▶ **EXERCISE DIRECTIONS**
In the listing below, write out exactly each line from the first through the one containing "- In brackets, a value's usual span".

▶ **DATA PROVIDED**
====================
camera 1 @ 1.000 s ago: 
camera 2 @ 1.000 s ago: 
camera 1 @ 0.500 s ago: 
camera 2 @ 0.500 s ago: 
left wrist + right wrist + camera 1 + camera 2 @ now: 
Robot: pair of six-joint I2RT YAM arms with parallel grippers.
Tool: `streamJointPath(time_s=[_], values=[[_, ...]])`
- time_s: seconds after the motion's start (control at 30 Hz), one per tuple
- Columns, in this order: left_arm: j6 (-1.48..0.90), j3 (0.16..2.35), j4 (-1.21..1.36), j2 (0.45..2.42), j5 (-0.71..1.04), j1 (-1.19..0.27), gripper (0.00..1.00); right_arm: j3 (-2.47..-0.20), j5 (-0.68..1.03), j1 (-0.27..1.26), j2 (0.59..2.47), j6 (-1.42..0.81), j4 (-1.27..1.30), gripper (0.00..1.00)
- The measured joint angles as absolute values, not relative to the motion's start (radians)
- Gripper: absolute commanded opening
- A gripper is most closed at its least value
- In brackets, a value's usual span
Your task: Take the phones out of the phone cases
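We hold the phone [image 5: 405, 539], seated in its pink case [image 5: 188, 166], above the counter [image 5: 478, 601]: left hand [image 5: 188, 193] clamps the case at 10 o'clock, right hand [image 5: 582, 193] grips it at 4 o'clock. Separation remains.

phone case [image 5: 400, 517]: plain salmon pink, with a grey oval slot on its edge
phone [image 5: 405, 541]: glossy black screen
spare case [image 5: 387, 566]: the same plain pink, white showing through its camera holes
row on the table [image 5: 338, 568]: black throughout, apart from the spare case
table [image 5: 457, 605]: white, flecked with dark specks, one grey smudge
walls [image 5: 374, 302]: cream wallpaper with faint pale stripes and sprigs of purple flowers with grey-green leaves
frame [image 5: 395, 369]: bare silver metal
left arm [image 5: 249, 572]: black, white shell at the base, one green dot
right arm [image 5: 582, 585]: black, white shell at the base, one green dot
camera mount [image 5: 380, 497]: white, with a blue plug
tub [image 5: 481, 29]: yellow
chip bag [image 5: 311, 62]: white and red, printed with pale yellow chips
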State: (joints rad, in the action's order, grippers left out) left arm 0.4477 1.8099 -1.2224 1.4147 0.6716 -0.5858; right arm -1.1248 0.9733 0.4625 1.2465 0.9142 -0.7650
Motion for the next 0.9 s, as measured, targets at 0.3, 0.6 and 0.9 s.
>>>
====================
▶ **OUTPUT BELOW**
camera 1 @ 1.000 s ago: 
camera 2 @ 1.000 s ago: 
camera 1 @ 0.500 s ago: 
camera 2 @ 0.500 s ago: 
left wrist + right wrist + camera 1 + camera 2 @ now: 
Robot: pair of six-joint I2RT YAM arms with parallel grippers.
Tool: `streamJointPath(time_s=[_], values=[[_, ...]])`
- time_s: seconds after the motion's start (control at 30 Hz), one per tuple
- Columns, in this order: left_arm: j6 (-1.48..0.90), j3 (0.16..2.35), j4 (-1.21..1.36), j2 (0.45..2.42), j5 (-0.71..1.04), j1 (-1.19..0.27), gripper (0.00..1.00); right_arm: j3 (-2.47..-0.20), j5 (-0.68..1.03), j1 (-0.27..1.26), j2 (0.59..2.47), j6 (-1.42..0.81), j4 (-1.27..1.30), gripper (0.00..1.00)
- The measured joint angles as absolute values, not relative to the motion's start (radians)
- Gripper: absolute commanded opening
- A gripper is most closed at its least value
- In brackets, a value's usual span

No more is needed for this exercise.